3 thoughts on “Weihnachtsmann: Bart und Bauch erschweren den Atemweg

  1. zu E: ( Zitat: Grundsätzlich muss angenommen werden, dass Träger eines Vollbartes möglicherweise ihre Physiognomie kaschieren wollen…) Diese Bemerkung habe ich schon einmal in einem Vortrag gehört und jetzt hier wieder gelesen. Ziemlich dämliche Bemerkung, denn der Bartwuchs ist dem männlichen Homo sapiens ja leider angeboren. Will die Natur da auch etwas verbergen? Barttragen ist wohl in erster Linie eine Modesache, die zur Zeit gerade wieder mal mehr en vogue ist. Und damit muss man sich halt auch im Notfall arrangieren. Vielleicht ist diese „grundsätzliche Annahme“ als Witz eingefügt, aber ich finde sie unpassend.

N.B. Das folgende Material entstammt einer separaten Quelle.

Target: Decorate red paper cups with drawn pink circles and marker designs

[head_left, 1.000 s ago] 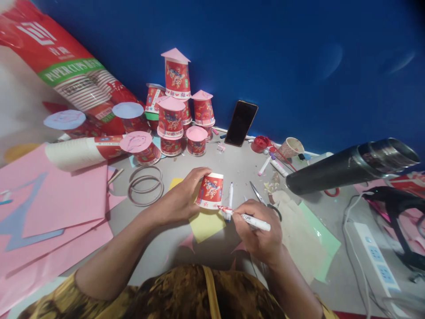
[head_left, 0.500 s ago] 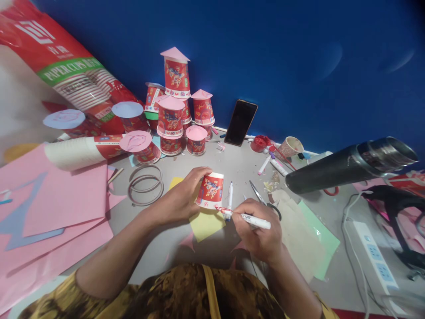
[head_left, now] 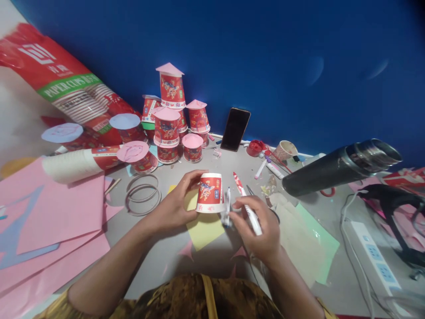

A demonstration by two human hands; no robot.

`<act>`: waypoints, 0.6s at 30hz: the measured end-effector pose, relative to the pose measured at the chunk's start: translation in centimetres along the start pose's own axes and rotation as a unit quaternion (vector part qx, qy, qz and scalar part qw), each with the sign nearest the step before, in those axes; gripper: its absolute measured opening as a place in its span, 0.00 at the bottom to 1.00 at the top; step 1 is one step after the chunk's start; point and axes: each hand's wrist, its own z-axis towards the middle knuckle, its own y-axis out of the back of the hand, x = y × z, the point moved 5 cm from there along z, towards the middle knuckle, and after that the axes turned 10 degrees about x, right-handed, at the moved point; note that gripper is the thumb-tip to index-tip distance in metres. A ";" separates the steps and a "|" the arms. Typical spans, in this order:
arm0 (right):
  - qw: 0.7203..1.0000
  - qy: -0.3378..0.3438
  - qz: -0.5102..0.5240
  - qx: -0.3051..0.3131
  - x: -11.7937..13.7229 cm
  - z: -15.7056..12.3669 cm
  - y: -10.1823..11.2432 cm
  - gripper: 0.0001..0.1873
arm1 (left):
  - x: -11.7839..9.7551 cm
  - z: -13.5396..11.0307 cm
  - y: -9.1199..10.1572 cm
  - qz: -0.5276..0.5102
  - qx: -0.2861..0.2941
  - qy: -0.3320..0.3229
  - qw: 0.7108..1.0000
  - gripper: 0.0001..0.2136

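Note:
Upside down, a red and white paper cup (head_left: 211,193) is gripped from its left side by my left hand (head_left: 177,199). Pink marks show on the white band along its lower edge. My right hand (head_left: 260,223) holds a white marker (head_left: 251,215), its red-stained tip pointing up and away from me, apart from the cup. Between the cup and that hand lies another white marker (head_left: 227,204) on the table. A sheet of yellow paper (head_left: 202,232) is under the cup. Scissors (head_left: 274,215) lie partly hidden behind my right hand.
Stacked paper cups with pink paper tops (head_left: 167,126) stand at the back, beside a phone (head_left: 235,129) leaning on the blue wall. Pink sheets (head_left: 63,208) and metal rings (head_left: 142,195) lie left. A dark flask (head_left: 332,170) and power strip (head_left: 375,252) are right.
The marker's tip has left the cup's lower band; my right hand has swung it upright and away to the right. My left hand has turned the cup slightly. The view has shifted a little.

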 end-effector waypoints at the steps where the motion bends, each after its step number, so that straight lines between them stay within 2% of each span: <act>1: 1.000 0.013 -0.003 0.015 0.2 0.2 -0.3 0.11 | 0.0 0.0 -0.1 -0.019 -0.003 -0.002 1.000 0.39; 6: 0.997 0.064 -0.015 0.032 0.6 0.6 -0.7 0.10 | 0.1 0.0 -0.8 -0.081 0.009 0.001 0.997 0.37; 10: 0.994 0.087 -0.065 0.022 0.8 0.3 -1.0 0.10 | 0.1 -0.1 -0.8 -0.094 0.021 0.009 0.995 0.42; 13: 0.990 0.098 -0.094 0.031 1.0 0.0 -1.7 0.10 | 0.1 -0.4 -0.5 -0.077 0.024 0.015 0.997 0.47; 18: 0.991 0.093 -0.078 0.058 1.2 -0.2 -2.5 0.09 | -0.2 -0.6 -0.3 -0.015 0.034 0.021 0.999 0.44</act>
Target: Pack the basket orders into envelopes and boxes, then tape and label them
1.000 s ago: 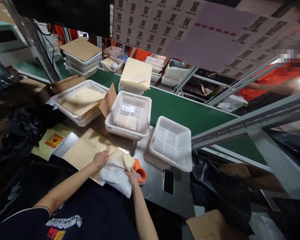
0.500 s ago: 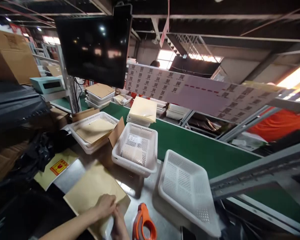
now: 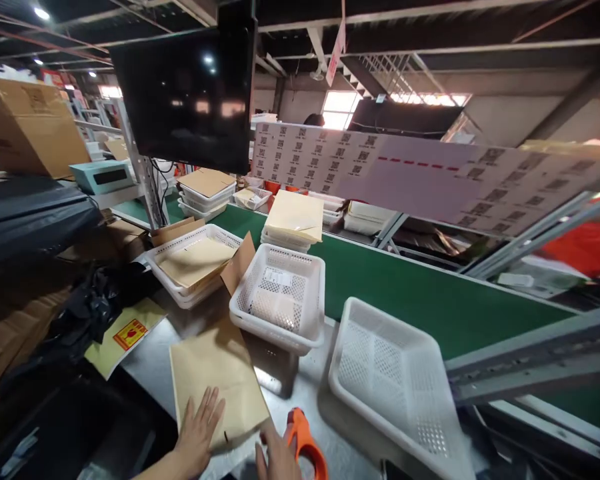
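Observation:
A tan padded envelope [image 3: 217,377] lies flat on the steel worktable [image 3: 147,360]. My left hand [image 3: 197,433] rests on its near edge with the fingers stretched out flat. My right hand [image 3: 277,460] sits at the bottom edge of the view, beside the envelope's right corner and against an orange tape dispenser [image 3: 305,447]; only part of it shows and its fingers look loosely extended with nothing held.
A white mesh basket [image 3: 280,300] with a label stands behind the envelope, another white mesh basket [image 3: 395,373] to its right, and a basket of envelopes [image 3: 195,263] to the left. A green conveyor [image 3: 405,300] runs behind. A black monitor [image 3: 185,93] hangs above.
The view has tilted up. The white bag is no longer seen, the envelope now lies flat, and my left hand has opened onto it.

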Demonstrator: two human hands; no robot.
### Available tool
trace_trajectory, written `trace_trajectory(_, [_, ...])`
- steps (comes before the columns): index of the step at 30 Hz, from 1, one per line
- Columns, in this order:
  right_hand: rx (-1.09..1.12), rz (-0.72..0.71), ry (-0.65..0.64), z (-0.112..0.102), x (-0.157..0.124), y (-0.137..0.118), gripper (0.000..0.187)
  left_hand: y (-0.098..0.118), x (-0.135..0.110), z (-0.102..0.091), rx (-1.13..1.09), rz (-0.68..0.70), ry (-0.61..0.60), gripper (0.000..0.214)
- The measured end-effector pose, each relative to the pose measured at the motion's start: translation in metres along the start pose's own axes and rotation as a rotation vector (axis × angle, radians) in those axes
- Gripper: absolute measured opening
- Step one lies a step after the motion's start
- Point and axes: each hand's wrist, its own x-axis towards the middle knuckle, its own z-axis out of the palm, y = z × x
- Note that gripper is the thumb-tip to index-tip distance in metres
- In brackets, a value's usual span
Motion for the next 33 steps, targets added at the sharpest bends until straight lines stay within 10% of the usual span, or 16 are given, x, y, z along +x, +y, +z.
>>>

    1. Sehr geehrter Herr Blendin,
      haben Sie herzlichen Dank für Ihre Anmerkung. Ich bin selbst Bartträger und in Anbetracht meiner „großen Klappe“ Cormack/Lehane I.
      Es geht auch nicht darum Bartträger zu diskreditieren. Allerdings bestätigt die 20-jährige Berufserfahrung als Anästhesist, dass ein Vollbart dazu beiträgt, die offensichtliche Anatomie (z.B. ein „fliehendes Kinn“) zu übersehen. Deshalb weise ich (und andere Kollegen auch) junge Assistenten stets darauf hin, bei einem Patienten mit Vollbart genauer hinzuschauen!
      Diese Aussage ist keineswegs als Witz gedacht und im Sinne der Patientensicherheit sicher nicht unpassend.
      Mit den besten Wünschen für ein ruhiges Weihnachtsfest
      Björn Hossfeld

  2. Bitte verzeihen Sie meinen Ausdruck „dämlich“, habe mich nur spontan geärgert, aber jetzt nicht mehr. Nachdem Sie so geduldig und nett zu mir waren, würde ich den Ausdruck gerne zurücknehmen und allen Kollegen mitteilen, dass es mir leid tut und dass ich den Kollegen Hossfeld sehr wertschätze.